Fossem quais fossem os métodos usados pela pitonisa, algumas histórias parecem mais que mera coincidência. Parmenisco de Metaponto consultou o Oráculo de Trofónio. Não se sabe que pergunta terá feito, mas quando partiu, já não conseguia rir. Mais tarde, o Oráculo de Delfos disse-lhe que "a mãe" lhe devolveria o riso em casa, pelo que ele regressou a Metaponto. Ainda sem conseguir rir, Parmenisco pensou que fora enganado, tendo de seguida voltado a Delfos. Aí, no Templo de Leto, mãe de Apolo, onde esperava encontrar uma grande estátua, viu que a deusa era representada por um feio bloco de madeira e riu-se. Foi em casa de Apolo, e não da sua, que recuperou o riso.
Alguns cépticos procuraram testar o rigor dos Oráculos. Dessa forma, Creso fez a mesma pergunta a sete oráculos: "Que está a fazer neste momento o rei da Lídia?" Só o de Delfos respondeu corretamente: "Está a cozer um cordeiro e uma tartaruga numa panela de bronze." No século V a.C., Macróbio relata que o imperador Trajano enviou um conjunto selado de tabuinhas em branco para testar o Oráculo de Júpiter Heliopolitano, em Baalbek, no atual Líbano. O conjunto foi devolvido com o selo intacto, acompanhado da resposta do deus, uma folha de papiro em branco.

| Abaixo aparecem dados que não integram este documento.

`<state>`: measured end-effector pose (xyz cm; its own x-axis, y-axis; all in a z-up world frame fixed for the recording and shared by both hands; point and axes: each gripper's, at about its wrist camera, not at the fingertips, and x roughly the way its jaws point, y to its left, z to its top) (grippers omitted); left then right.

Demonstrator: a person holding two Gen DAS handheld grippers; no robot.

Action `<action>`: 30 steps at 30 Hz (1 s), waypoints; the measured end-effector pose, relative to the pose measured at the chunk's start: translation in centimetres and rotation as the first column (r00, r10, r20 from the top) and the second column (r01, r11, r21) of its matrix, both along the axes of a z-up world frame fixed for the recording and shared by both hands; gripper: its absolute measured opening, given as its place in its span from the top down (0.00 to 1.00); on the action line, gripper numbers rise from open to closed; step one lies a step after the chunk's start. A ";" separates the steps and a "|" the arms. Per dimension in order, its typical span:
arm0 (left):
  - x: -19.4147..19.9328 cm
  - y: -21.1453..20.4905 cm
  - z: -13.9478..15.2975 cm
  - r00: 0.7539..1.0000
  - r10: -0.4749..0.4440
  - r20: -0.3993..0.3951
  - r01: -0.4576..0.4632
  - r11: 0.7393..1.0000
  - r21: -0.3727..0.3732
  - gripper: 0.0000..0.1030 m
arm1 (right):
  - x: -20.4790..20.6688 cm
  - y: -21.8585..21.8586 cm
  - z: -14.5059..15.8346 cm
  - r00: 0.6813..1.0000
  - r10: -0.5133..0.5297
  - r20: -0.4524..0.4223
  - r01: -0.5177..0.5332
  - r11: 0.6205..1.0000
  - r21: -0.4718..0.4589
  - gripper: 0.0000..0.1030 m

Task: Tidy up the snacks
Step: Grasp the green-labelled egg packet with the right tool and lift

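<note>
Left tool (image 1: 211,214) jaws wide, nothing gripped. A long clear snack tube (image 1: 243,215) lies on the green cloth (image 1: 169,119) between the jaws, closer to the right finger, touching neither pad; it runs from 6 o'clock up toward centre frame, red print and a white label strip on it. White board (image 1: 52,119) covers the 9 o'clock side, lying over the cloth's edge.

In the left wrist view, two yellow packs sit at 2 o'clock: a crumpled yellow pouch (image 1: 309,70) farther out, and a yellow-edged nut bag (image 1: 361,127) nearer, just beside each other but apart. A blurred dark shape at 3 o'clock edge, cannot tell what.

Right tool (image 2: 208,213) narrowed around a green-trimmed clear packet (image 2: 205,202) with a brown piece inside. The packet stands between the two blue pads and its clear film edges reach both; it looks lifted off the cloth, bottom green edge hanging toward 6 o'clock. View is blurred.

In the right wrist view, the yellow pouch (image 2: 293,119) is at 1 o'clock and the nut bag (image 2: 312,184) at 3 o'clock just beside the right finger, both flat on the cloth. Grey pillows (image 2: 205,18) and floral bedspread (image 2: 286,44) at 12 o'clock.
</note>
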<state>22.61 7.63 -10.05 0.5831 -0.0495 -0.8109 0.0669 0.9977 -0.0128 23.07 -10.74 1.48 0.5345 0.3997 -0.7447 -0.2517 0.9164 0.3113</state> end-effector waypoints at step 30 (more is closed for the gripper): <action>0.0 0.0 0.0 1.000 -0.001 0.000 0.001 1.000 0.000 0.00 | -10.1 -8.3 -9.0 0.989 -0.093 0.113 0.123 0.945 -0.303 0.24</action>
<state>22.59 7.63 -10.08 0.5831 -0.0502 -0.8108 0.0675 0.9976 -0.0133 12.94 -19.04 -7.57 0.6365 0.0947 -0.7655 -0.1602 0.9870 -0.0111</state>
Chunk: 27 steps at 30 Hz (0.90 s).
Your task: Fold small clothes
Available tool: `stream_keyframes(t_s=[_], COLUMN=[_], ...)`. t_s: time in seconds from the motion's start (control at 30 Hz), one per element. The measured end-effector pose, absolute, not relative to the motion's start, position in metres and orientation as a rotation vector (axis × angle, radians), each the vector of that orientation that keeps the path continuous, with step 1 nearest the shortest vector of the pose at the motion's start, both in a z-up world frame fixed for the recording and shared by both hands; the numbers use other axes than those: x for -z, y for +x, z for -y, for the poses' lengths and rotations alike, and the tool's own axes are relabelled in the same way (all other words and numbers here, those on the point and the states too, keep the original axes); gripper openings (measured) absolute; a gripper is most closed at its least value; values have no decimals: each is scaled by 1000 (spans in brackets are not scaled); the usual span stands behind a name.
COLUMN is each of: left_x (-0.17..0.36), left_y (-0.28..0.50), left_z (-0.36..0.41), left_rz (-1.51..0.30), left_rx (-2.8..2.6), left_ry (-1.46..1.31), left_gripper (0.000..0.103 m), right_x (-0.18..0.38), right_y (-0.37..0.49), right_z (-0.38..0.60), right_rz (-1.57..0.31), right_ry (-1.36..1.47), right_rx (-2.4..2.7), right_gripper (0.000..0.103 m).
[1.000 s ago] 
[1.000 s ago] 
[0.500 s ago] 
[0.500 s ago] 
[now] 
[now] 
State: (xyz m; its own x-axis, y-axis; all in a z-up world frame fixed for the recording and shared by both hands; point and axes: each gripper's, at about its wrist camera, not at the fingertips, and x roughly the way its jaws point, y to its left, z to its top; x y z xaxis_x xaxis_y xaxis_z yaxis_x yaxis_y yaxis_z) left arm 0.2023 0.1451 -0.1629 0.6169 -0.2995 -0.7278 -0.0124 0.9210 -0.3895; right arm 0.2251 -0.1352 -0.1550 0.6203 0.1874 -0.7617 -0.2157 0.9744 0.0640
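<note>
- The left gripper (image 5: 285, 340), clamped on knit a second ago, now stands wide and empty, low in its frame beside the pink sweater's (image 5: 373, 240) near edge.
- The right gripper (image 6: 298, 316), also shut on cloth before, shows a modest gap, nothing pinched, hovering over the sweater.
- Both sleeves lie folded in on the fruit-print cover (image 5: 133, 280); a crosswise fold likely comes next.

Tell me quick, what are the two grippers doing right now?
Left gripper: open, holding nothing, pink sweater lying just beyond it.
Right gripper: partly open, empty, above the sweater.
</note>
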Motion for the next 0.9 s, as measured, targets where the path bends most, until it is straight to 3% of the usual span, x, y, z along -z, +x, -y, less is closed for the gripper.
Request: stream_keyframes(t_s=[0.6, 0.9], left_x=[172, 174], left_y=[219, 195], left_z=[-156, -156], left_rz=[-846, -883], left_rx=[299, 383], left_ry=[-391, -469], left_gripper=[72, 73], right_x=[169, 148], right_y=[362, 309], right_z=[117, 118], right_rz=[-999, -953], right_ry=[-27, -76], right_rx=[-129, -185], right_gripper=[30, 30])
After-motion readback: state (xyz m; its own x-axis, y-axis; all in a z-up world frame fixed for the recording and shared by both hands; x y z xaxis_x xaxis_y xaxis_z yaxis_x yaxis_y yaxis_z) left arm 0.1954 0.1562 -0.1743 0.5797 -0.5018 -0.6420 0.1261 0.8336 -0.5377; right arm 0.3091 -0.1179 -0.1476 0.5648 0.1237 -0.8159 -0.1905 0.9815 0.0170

Outros deuses, outros costumes
Vários oráculos serviam outros deuses e adoptavam processos distintos dos de Delfos. Em Baiae, no sul de Itália, o consulente entrava num complexo de templos subterrâneos para consultar os espíritos dos mortos. Nos templos gregos de Asclépio e Anfiarau, os suplicantes dormiam no local para terem sonhos proféticos. Os consulentes do Oráculo de Zeus, em Dodona, na Grécia, escreviam perguntas em finas tiras de chumbo, dobrando-as depois ao meio e colocando-as num recipiente. À medida que ia retirando as perguntas sem as ver, a sacerdotisa respondia "sim" ou "não". As tiras de chumbo que chegaram até à atualidade contêm perguntas sobre a saúde, negócios e assuntos da vida privada.
Com o passar dos séculos, a importância dos oráculos diminuiu, e muitos filósofos negaram o seu valor. A astrologia introduziu outra forma de predizer o futuro, e novos cultos misteriosos, como os da deusa egípcia Ísis, desviaram a atenção dos deuses proféticos. Quando o cristianismo substituiu as religiões pagãs, os oráculos já se encontravam praticamente reduzidos ao silêncio.